After digging into this problem for couple hours, I found the solution for @benymahajan Ps. My setup is on WSL2 ubuntu-18.04.5.
The problem is that a process from glue_user inside the docker container is unabled to write a file called migrated
in the /home/glue_user/.jupyter
Also, I've found that the user is unabled to do anything on all of mounted directories inside the container.
To fix this, after you created the directory for mounting, you have to change directory's owner too.
using command sudo chown -R 10000:10000 <mounted directory>
Noted that 10000 is glue_user's uid inside the container.

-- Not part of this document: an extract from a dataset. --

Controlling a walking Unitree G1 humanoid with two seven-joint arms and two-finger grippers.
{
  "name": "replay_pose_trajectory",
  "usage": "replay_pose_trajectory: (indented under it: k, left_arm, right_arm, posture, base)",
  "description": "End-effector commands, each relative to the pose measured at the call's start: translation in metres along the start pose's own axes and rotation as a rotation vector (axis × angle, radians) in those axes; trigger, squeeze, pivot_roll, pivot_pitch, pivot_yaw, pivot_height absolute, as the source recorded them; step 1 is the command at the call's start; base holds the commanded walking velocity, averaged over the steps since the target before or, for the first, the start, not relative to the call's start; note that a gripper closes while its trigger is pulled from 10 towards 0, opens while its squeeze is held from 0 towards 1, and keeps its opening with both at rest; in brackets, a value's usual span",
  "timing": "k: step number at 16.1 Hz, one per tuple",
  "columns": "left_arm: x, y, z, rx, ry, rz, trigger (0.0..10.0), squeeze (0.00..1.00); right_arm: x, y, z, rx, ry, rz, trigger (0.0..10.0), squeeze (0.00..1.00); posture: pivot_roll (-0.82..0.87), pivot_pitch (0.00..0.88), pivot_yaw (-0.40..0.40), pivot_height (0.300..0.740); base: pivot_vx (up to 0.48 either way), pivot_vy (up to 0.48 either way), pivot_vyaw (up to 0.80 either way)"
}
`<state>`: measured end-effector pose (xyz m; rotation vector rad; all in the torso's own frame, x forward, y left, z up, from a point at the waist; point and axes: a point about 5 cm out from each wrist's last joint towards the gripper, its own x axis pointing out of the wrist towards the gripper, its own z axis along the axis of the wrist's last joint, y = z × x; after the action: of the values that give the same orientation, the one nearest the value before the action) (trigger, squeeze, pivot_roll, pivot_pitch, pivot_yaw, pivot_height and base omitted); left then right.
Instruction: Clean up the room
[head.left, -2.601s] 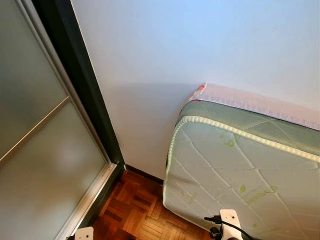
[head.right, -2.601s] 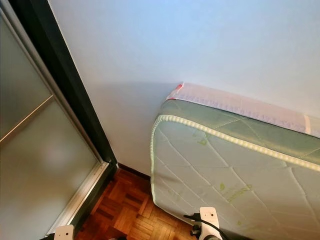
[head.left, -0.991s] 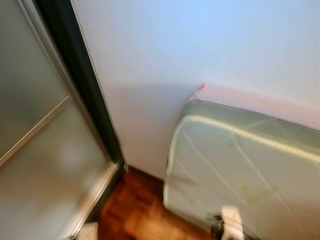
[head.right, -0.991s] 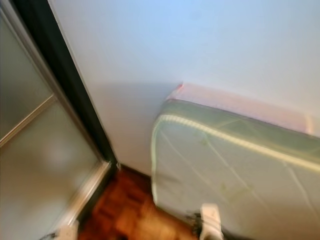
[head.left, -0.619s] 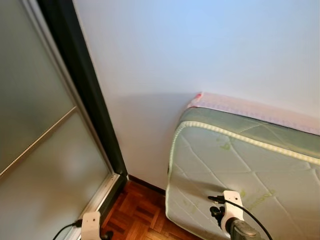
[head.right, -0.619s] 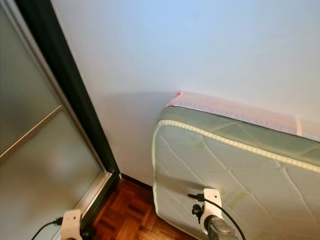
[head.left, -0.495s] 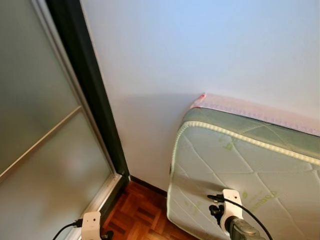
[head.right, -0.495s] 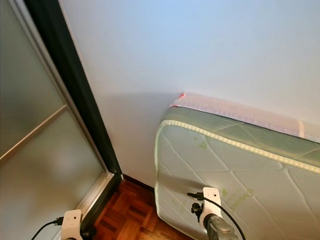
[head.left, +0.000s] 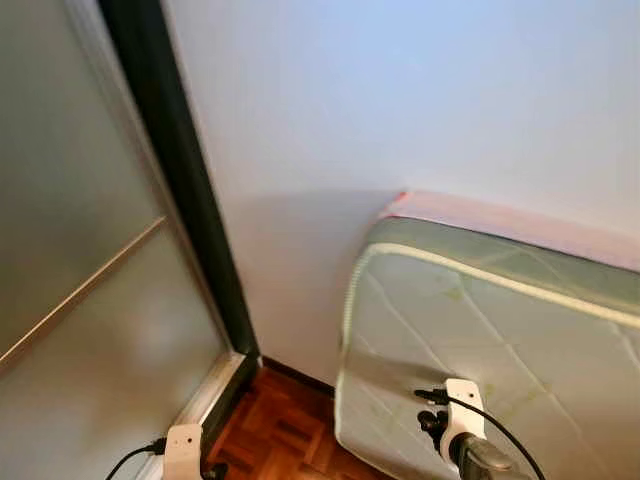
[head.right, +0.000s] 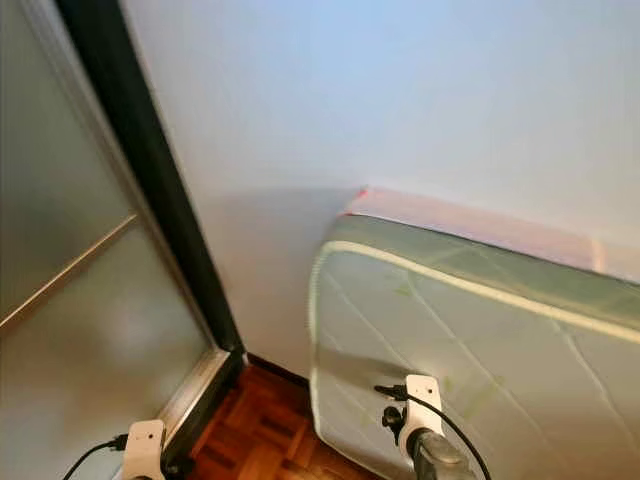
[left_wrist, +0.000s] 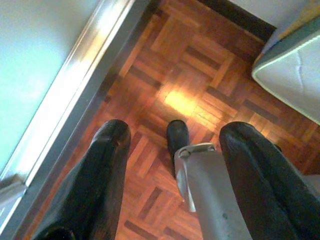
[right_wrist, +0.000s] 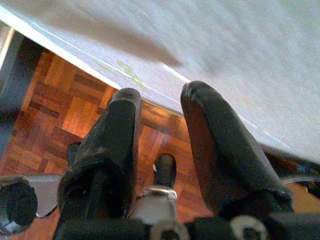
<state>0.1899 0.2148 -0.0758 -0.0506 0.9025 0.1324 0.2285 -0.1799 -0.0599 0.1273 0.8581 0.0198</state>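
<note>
Green mattress (head.left: 500, 330) leans on wall (head.left: 400, 100) (parquet (left_wrist: 190, 95) below).

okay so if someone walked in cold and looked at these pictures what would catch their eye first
Most striking is the quilted green-edged mattress standing on its side against the white wall, on the robot's right. Left of it runs a dark door frame with frosted sliding panels, above a wooden parquet floor.

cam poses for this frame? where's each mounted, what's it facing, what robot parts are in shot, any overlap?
Head eyes: forward-down at the wall, sliding door and leaning mattress; both wrists at the bottom edge.
Left wrist: down along the left gripper, open, over parquet; a foot shows.
Right wrist: down along the right gripper, open, by the mattress edge.
Shared: mattress, parquet.
</note>
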Motion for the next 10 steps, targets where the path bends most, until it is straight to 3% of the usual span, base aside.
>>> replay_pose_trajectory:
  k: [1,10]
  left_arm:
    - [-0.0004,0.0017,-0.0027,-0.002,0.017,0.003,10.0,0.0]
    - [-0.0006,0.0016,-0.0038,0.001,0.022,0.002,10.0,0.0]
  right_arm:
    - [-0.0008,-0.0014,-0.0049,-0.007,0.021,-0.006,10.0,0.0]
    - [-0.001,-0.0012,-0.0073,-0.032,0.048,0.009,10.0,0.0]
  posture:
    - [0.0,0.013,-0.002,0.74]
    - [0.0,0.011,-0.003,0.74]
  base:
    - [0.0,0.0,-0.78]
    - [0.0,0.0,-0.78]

After doing this, I can stop the glue container and start it again without any crash 😀.
For example, I created the directory .glue_jupyter
in my home directory, then the command is sudo chown -R 10000:10000 ~/.glue_jupyter
.
then running the container with -v $HOME/.glue_jupyter:/home/glue_user/.jupyter
as @srakrn suggested should be fine.
Adding to the solutions above I created a custom Dockerfile to solve the issue for me:
FROM amazon/aws-glue-libs:glue_libs_3.0.0_image_01
ARG USER_ID=1000
USER root
RUN usermod -u $USER_ID glue_user
RUN chown -R glue_user /home/glue_user && find / -user 10000 -not -path "/proc/*" -exec chown -h glue_user {} \;
USER glue_user
I changed the default uid of glue_user
to the same uid of my host user, and updated the permission of all files that belong to default user inside the container. With that and the mapping of .jupyter
directory, all permission issues were solved for me. Here the docker-compose that I'm using:
version: '3.7'
services:
glue:
build: .
volumes:
- ~/.aws:/home/glue_user/.aws:ro
- ./src:/home/glue_user/workspace/jupyter_workspace
- ./.jupyter:/home/glue_user/.jupyter
environment:
DISABLE_SSL: true
ports:
- 4040:4040
- 18080:18080
- 8998:8998
- 8888:8888
command: /home/glue_user/jupyter/jupyter_start.sh
Hi All, I spin up my Glue docker container using below command: _docker run --platform linux/amd64 -it -p 8888:8888 -p 4040:4040 -e DISABLE_SSL="true" -v ~/.aws:/root/.aws:ro --name glue_jupyter amazon/aws-glue-libs:glue_libs_3.0.0_image_01 /home/glue_user/jupyter/jupyterstart.sh
Everytime i stop my container, i am not able to restart it because it gives a permission error as mentioned in the subject. I always lose my work on local as i have to create a new container from the image everytime i stop my container, please HELP!!!